A left skewed histogram is a histogram that attains a peak (which is the mode) towards the right side of the graph and has a “tail” towards the left side. This means that the data has contains a greater number of larger values compared to smaller values.

The above image is an example of a left skewed histogram. We can see that it has a “peak” towards the right with its mode lying somewhere between 70 and 80. The graph has its “tail” towards the left side. *We use the side in which the tail lies to decide whether the histogram is left skewed or right skewed.*

If a histogram is skewed towards the left, we say that the histogram has negative skewness and that the distribution is negatively skewed.

**Relationship between Mean, Median, and Mode in a Left Skewed Histogram:**

We have the following relationship between the mean, median, and mode.

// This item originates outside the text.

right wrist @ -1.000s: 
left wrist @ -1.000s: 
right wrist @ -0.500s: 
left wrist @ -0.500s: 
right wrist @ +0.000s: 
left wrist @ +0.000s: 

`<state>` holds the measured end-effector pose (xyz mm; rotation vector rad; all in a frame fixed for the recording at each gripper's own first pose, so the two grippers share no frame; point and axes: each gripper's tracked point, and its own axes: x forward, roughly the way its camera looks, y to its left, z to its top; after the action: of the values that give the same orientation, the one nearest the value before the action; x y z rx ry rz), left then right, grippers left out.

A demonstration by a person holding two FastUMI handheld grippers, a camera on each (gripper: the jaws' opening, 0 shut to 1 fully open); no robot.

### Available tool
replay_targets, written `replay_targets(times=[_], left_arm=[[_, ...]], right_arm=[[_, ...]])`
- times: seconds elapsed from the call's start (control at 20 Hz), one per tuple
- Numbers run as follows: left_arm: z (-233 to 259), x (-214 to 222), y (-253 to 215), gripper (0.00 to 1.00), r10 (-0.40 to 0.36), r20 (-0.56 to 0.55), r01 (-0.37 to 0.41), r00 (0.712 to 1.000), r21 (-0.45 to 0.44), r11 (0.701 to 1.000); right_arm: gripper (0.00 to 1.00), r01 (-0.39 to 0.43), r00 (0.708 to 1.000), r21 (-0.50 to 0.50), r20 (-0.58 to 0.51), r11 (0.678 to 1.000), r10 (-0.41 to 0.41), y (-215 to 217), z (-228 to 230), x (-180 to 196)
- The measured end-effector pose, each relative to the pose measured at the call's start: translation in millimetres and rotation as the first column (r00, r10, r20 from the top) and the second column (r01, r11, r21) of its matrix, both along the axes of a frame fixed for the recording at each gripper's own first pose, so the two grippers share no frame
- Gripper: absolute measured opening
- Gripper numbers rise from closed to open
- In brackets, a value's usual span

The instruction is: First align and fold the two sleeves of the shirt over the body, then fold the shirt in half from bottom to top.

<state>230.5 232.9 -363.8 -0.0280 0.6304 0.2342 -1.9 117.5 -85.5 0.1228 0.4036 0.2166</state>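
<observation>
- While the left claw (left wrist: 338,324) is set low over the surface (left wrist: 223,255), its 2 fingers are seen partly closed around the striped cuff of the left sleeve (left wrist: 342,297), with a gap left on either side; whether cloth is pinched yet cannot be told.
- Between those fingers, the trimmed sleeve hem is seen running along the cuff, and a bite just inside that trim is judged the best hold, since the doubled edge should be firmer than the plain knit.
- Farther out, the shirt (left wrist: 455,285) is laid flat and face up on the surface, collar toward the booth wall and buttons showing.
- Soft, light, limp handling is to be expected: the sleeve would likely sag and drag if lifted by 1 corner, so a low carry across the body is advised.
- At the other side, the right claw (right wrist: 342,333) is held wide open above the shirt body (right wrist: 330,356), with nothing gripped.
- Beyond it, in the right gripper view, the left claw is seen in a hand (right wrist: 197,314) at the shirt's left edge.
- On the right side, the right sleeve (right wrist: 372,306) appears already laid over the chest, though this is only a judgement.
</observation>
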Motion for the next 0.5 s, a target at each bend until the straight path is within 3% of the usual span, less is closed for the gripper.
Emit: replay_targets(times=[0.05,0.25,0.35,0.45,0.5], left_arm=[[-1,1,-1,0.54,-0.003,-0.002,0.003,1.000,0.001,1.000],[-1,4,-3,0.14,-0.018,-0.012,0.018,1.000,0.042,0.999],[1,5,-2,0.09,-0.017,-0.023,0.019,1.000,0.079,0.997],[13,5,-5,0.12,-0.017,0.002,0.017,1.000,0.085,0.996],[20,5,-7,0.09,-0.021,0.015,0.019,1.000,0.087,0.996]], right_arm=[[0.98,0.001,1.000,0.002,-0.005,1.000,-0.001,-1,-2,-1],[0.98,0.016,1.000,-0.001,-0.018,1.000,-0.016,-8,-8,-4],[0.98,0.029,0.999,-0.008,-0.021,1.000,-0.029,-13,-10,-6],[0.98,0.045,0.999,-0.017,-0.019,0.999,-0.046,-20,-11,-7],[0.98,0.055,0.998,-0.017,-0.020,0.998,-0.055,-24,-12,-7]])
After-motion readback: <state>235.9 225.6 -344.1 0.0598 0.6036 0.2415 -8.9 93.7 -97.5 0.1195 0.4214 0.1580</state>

\text{Mean}\leq\text{Median}\leq\text{Mode}The reason for the mean being smaller than the median and the mode is that in a left skewed distribution there is a greater frequency of larger values which increase the median and mode of the data.

We can in fact use the difference between the mean and the mode to quantify the degree of skewness of our distribution by using the formula,

\text{ Skewness } = \frac{\text{(Mean - Mode)}}{\text{Standard Deviation}}The value of skewness calculated using the above formula will always be negative for a left skewed histogram because the mean is less than the mode in a left skewed distribution.

We can also calculate the skewness using the following formula:

\text{Skewness }=\frac{\sum_{i=1}^{n}(x_i-\bar{x})^3}{n\sigma^3}where, x_i denotes the data values, \bar{x} denotes the mean, \sigma the standard deviation and n denotes the number of data points.

**Real-Life Example of left-skewed data:**

The death rates of individuals compared with age is an example of left skewed data. If we were to plot the age on the X- axis and the number of deaths in that age group on the Y-axis we would get a left skewed histogram. This is because there will be greater number of deaths among the older population. There will be relatively less frequency of deaths among the younger population.

**Construction of a left skewed histogram:**

Consider the following data showing the marks obtained by a group of students in an exam worth 100 points.

Class Intervals (Marks obtained) | Frequency (Number of students) |

0-10 | 1 |

10-20 | 1 |

20-30 | 2 |

30-40 | 4 |

40-50 | 7 |

50-60 | 14 |

60-70 | 16 |

70-80 | 22 |

80-90 | 21 |

90-100 | 15 |

We plot the above data and obtain the following histogram,

Once again, notice that the mode of the histogram lies towards the right and the tail lies towards the left. Let us calculate the exact value for the negative skewness of the above histogram.

Classes | Class Mark (x_i) | Frequency (f_i) | f_ix_i | x_i-\bar{x} | f_i(x_i-\bar{x})^2 | f_i(x_i-\bar{x})^3 |

0-10 | 5 | 1 | 5 | -67.08 | 4499.6789 | -301836.8685 |

10-20 | 15 | 1 | 15 | -57.08 | 3258.086 | -185970.395 |

20-30 | 25 | 2 | 50 | -47.08 | 4432.9861 | -208703.4182 |

30-40 | 35 | 4 | 140 | -37.08 | 5499.6006 | -203923.2433 |

40-50 | 45 | 7 | 315 | -27.08 | 5133.1506 | -139003.9012 |

50-60 | 55 | 14 | 770 | -17.08 | 4084.0003 | -69753.2797 |

60-70 | 65 | 16 | 1040 | -7.0796 | 801.9422 | -5677.4669 |

70-80 | 75 | 22 | 1650 | 2.9204 | 187.6263 | 547.9352 |

80-90 | 85 | 21 | 1785 | 12.9204 | 3505.6465 | 45294.1936 |

90-100 | 95 | 25 | 2375 | 22.9204 | 13133.5657 | 301025.9741 |

n=113 | \sum f_ix_i=8145 | \sum f_i(x_i-\bar{x})^2 =44536.28 | \sum f_i(x_i-\bar{x})^3 =-768000.47 |

We see that the histogram in the above example has a negative skewness equal to -0.8686.